The Tour de France is again embroiled in a debate over what cyclists put in their bodies after Dutch team Jumbo acknowledged they were using a dietary aid believed to boost stamina.

The team responded to questions from Dutch newspaper De Telegraaf by saying they were using drinks based on a substance called ketones, which occur naturally in the body.

Jumbo team manager Richard Plugge says the use of ketones is nothing unusual and is widespread among Tour de France riders.

“It’s a food supplement, like vitamins,” he told De Telegraaf. […]

Ketones are produced by the liver during intense dieting, but a laboratory version is now cheaply and easily available.

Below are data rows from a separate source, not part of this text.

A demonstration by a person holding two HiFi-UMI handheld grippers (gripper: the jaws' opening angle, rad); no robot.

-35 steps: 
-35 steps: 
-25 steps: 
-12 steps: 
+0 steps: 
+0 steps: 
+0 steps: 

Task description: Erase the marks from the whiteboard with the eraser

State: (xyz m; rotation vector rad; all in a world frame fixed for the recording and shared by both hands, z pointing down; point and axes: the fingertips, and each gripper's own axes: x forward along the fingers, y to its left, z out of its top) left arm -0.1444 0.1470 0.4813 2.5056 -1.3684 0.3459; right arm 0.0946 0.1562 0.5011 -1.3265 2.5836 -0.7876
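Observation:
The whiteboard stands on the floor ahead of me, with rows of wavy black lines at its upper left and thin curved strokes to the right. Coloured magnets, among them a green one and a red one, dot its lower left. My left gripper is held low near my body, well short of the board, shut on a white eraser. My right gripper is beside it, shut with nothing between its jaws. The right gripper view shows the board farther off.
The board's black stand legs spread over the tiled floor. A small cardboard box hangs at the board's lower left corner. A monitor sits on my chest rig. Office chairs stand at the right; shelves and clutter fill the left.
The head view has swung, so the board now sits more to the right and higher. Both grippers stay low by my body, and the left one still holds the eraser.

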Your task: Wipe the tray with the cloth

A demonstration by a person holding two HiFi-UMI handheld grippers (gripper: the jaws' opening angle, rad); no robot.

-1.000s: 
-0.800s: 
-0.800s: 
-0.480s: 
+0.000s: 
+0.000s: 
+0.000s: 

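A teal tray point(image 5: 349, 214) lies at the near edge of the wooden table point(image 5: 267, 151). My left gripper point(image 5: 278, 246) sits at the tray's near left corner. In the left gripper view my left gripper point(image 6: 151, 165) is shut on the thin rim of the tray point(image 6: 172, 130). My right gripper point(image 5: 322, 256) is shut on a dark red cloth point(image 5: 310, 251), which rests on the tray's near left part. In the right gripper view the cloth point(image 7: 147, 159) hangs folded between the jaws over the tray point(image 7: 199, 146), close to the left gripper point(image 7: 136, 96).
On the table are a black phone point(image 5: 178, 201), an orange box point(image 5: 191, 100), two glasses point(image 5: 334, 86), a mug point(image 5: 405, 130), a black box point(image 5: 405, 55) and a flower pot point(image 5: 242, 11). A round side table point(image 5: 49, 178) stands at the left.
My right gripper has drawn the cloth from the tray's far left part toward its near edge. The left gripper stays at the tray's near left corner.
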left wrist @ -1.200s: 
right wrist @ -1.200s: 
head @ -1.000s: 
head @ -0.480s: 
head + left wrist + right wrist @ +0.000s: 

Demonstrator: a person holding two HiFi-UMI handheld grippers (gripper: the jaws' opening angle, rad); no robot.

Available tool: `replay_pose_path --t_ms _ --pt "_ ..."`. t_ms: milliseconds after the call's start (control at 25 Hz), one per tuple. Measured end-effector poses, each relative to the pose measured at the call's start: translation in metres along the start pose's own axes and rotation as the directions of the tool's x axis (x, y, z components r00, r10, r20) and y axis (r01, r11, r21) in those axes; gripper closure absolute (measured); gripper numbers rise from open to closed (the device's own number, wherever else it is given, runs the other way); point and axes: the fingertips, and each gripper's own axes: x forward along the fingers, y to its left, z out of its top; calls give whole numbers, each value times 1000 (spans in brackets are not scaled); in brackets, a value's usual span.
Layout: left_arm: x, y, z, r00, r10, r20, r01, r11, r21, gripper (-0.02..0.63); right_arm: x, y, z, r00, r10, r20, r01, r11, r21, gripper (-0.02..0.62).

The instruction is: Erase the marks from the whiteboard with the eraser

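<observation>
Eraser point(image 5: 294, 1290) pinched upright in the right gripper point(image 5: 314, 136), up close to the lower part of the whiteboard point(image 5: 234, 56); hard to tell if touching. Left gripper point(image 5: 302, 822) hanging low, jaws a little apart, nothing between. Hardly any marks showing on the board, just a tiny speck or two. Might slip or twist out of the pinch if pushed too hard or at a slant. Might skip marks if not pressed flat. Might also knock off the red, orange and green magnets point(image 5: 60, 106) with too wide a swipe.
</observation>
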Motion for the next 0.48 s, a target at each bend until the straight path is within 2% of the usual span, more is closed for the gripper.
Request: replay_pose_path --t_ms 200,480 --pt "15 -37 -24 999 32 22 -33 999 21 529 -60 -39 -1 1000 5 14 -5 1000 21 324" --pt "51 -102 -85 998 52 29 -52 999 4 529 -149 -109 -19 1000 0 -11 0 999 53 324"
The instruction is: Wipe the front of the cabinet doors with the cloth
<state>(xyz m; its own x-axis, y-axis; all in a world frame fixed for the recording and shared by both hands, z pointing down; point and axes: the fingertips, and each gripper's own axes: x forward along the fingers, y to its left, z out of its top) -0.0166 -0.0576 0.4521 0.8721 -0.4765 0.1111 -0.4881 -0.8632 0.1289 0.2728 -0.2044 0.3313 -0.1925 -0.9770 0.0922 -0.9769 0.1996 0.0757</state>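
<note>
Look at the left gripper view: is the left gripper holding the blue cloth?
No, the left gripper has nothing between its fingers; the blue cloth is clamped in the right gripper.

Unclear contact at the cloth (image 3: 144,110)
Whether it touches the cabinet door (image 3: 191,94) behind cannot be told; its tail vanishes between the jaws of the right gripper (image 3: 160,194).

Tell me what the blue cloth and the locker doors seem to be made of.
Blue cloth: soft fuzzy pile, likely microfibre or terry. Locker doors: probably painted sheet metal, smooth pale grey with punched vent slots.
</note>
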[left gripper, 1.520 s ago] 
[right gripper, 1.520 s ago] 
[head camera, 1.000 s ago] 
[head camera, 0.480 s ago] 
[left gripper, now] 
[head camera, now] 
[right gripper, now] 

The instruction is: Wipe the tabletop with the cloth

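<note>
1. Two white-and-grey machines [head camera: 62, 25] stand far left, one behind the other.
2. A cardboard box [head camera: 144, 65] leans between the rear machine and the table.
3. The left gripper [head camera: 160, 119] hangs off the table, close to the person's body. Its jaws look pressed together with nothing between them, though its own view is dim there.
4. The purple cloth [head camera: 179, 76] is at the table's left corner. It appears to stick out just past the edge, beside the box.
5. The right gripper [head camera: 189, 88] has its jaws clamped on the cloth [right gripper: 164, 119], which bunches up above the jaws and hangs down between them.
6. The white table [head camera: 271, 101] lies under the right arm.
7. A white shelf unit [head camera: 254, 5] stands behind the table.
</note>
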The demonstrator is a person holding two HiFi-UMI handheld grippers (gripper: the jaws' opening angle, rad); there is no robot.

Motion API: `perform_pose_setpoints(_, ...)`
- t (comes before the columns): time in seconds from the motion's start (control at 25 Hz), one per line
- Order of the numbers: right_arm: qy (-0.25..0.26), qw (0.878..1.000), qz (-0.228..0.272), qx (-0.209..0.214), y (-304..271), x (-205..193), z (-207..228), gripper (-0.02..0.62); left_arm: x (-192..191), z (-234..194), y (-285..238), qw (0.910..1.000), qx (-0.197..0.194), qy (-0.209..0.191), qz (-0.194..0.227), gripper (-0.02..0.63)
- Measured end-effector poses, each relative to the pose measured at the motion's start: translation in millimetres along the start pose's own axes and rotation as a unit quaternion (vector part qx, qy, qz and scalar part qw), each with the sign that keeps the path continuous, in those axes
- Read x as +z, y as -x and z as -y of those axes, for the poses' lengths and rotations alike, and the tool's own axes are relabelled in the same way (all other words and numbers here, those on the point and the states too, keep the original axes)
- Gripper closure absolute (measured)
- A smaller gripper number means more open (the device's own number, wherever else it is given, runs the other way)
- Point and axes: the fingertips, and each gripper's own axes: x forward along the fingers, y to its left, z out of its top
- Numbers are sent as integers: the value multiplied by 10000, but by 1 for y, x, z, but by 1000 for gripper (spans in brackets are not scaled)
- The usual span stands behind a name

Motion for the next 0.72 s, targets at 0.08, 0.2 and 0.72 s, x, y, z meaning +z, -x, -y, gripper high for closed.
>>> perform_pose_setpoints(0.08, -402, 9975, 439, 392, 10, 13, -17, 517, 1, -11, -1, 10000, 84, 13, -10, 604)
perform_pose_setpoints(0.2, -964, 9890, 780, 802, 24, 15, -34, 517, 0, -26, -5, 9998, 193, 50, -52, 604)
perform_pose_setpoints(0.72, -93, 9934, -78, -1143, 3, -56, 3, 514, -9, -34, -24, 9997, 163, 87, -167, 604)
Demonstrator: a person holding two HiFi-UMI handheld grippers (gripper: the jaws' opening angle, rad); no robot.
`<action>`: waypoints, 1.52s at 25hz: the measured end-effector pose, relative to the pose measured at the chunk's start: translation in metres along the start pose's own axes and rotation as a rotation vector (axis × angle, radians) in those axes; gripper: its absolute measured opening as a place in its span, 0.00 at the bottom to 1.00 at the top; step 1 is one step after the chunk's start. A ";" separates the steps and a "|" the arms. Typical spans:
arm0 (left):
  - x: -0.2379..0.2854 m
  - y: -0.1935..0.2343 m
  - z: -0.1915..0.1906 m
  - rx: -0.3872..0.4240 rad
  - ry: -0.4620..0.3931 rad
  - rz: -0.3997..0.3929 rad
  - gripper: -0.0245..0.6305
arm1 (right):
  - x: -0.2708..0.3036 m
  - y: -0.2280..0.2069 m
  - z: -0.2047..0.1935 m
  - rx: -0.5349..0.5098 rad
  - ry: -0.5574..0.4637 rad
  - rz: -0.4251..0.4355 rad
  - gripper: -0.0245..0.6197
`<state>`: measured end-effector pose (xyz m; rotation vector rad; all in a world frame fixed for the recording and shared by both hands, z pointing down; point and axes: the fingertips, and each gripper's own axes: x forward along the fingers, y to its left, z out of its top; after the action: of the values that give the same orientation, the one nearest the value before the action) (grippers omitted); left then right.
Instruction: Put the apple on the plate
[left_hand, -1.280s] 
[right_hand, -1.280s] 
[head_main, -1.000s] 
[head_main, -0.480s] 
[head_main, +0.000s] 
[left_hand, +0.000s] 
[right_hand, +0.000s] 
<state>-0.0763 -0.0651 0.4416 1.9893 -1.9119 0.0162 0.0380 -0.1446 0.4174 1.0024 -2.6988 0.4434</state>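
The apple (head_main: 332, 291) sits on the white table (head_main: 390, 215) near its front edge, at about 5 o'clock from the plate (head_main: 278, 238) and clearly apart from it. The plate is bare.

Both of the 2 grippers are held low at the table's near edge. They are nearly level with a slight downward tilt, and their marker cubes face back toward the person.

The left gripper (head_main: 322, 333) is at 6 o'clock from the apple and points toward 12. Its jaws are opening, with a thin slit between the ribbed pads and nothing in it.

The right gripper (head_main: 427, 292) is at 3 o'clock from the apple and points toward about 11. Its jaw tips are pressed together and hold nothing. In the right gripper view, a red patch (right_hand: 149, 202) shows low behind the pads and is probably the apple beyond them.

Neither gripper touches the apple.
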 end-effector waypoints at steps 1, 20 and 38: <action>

Ketones are classified as a food supplement rather than a drug and are not on the World Anti-Doping Agency’s list of doping products.

Two of three WADA criteria would have to be met before they are added — namely, if it enhances, or potentially enhances, performance, if it violates the spirit of sport or if it is an actual or potential health risk.

For the moment, ketones do not appear to be harmful.

“They naturally occur when the liver turns lipids (fats) into glucid (sugar),” Menuet, the Arkea-Samsic team doctor, told AFP, adding that this would happen during an extreme diet.

Artificial ketones, first created in laboratory conditions in the English city of Oxford, have the same effect.

“At first it cost thousands of euros for one bottle, but now you can get a bottle on the internet for between 30 euros and 90 euros,” Menuet said.